Одна из женщин фыркнула:
– Думаю, он сам виноват. – По ее голосу было ясно, что раньше она была кокни, а теперь усвоила более изысканные манеры. – Нельзя получить наследство, если ты бастард, это всем известно.
– Но разве это его вина? – примирительно заметил кто-то.
Тут уже заговорили все разом. Мариэтта, не имея возможности вставить ни слова, смотрела на девушек широко распахнутыми глазами. Она понимала, что красавицы просто развлекаются: словно шумные школьницы, выпущенные из класса, они с удовольствием отбросили всякие условности и снова стали сами собою. Может быть, здесь, в кухне Генри, в «Клубе Афродиты» было единственное место, где они могли быть такими, какими являлись на самом деле.
И тут неожиданно с порога раздался холодный голос:
– Вы все еще здесь? Лаура, у тебя, кажется, уроки французского? И у тебя, Донна. А ты, Мейв, – танцы начинаются через несколько минут... Леди, вам нужно сегодня многому научиться, прежде чем вы сможете отправиться спать. А ну бегом!
Зазвенел фарфор, стулья отодвинулись, и девушки поспешно разбежались, но Мейв все же успела напоследок улыбнуться Мариэтте. Кухня опустела в мгновение ока – в ней остались лишь Генри и Мариэтта.
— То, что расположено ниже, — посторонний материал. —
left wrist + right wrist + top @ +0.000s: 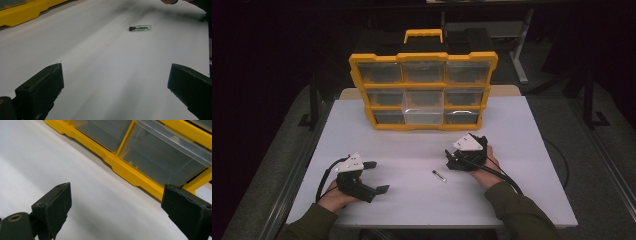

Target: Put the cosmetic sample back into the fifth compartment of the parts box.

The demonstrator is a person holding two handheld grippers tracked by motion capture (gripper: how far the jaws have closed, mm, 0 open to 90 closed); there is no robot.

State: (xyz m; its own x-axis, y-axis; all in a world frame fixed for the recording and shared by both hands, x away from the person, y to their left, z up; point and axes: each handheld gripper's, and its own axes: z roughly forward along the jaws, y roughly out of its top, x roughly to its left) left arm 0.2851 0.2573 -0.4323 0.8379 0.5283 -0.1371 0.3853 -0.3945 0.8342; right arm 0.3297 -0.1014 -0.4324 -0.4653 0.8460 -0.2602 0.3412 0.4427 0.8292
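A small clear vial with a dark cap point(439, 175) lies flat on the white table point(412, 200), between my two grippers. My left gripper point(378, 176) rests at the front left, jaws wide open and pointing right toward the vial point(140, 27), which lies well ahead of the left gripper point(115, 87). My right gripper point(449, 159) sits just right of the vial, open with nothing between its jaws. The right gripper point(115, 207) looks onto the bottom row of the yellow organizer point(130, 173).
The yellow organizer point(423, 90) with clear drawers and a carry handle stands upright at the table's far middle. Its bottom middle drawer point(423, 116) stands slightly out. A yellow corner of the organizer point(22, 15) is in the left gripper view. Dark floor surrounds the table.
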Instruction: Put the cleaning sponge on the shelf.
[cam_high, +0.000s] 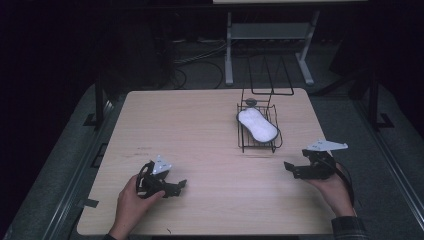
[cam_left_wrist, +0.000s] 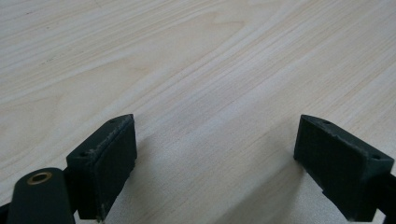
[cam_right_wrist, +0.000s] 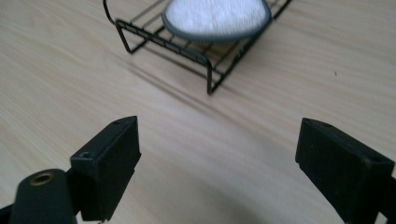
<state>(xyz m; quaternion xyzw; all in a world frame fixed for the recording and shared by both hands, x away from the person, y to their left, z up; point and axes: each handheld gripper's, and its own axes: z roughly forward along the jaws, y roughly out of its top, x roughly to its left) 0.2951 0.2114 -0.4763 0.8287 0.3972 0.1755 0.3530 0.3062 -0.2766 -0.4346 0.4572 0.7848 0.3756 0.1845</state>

Афродита бесшумно приблизилась к повару.
– Генри, – устало проговорила она, – зачем ты поощряешь их обжорство?
Повар невинно взглянул на хозяйку сквозь пенсне:
– Разве их нужно особенно поощрять, мадам? И, кроме того, для них хорошо иногда чувствовать себя свободными.
Афродита покачала головой, и бриллиантовые серьги сверкнули, словно звезды на фоне ее черных как ночь волос.
– Я что, по-твоему, людоед? Просто мне хочется сделать из них то, чем они хотят быть. Большинство из них пришли сюда ниоткуда, и они отлично знают, что такое быть бедными, одинокими, испытывать отчаяние. Вряд ли кто-то из них хочет к этому вернуться.
Генри кивнул:
– Я все знаю, мадам, но, к сожалению, у них нет ни ваших способностей, ни сильного характера. Иногда они устают и не видят конца-края тому, чем вы их заставляете заниматься; а если не видишь цель, путешествие становится слишком тягостным.
Мариэтта с удивлением смотрела на них. Генри, видимо, работал у Афродиты много лет и хорошо ее знал, а она уважала и любила его. Вот почему она не сделала ему выговора; хотя была не со всем согласна.